**What you have to do**
In the listing below, the lines from the first through the one with "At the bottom" are to be copied word for word.

**Supplied information**
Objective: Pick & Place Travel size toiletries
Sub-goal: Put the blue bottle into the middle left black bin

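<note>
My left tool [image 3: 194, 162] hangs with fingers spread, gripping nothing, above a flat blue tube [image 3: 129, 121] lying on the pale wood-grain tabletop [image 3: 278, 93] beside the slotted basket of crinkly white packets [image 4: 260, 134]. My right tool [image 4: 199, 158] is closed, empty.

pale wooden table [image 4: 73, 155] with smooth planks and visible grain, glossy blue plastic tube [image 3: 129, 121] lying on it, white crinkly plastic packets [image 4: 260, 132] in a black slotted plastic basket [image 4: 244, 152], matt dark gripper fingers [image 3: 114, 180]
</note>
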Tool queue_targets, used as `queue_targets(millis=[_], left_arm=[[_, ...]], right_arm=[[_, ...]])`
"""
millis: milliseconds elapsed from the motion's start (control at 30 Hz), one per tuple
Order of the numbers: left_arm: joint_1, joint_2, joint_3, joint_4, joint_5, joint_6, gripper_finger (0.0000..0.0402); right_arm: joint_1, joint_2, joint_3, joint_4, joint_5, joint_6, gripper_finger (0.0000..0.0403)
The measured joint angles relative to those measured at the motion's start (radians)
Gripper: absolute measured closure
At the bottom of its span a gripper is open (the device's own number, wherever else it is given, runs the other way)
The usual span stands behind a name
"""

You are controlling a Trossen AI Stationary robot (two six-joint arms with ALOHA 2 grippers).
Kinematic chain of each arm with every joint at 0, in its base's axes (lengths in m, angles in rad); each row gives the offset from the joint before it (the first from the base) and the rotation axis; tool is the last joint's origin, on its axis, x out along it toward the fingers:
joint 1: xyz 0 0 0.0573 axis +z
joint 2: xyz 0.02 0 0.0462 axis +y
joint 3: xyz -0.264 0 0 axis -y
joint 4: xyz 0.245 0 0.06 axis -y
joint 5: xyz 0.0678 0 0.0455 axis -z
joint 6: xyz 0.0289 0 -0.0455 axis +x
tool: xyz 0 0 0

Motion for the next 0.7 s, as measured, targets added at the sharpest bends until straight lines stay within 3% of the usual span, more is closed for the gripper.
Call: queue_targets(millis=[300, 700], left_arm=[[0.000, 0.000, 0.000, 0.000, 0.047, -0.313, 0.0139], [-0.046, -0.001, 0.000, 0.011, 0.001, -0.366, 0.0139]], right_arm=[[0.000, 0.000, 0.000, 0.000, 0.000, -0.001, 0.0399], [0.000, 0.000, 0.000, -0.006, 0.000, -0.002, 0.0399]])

**Answer to this problem**
Objective: Pick & Place Travel size toiletries
Sub-goal: Put the blue bottle into the middle left black bin

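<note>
My left tool [image 3: 194, 162] hangs with fingers spread, gripping nothing, above a flat blue tube [image 3: 129, 121] lying on the pale wood-grain tabletop [image 3: 278, 93] beside the slotted basket of crinkly white packets [image 4: 260, 134]. My right tool [image 4: 199, 158] is closed, empty.

pale wooden table [image 4: 73, 155] with smooth planks and visible grain, glossy blue plastic tube [image 3: 129, 121] lying on it, white crinkly plastic packets [image 4: 260, 132] in a black slotted plastic basket [image 4: 244, 152], matt dark gripper fingers [image 3: 114, 180]
</note>
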Tool queue_targets, used as `queue_targets(millis=[_], left_arm=[[_, ...]], right_arm=[[_, ...]])`
"""
millis: milliseconds elapsed from the motion's start (control at 30 Hz), one per tuple
Order of the numbers: left_arm: joint_1, joint_2, joint_3, joint_4, joint_5, joint_6, gripper_finger (0.0000..0.0402); right_arm: joint_1, joint_2, joint_3, joint_4, joint_5, joint_6, gripper_finger (0.0000..0.0403)
The measured joint angles relative to those measured at the motion's start (radians)
Gripper: absolute measured closure
At the bottom of its span a gripper is open (the device's own number, wherever else it is given, runs the other way)

Nothing else is needed, and the exercise is over.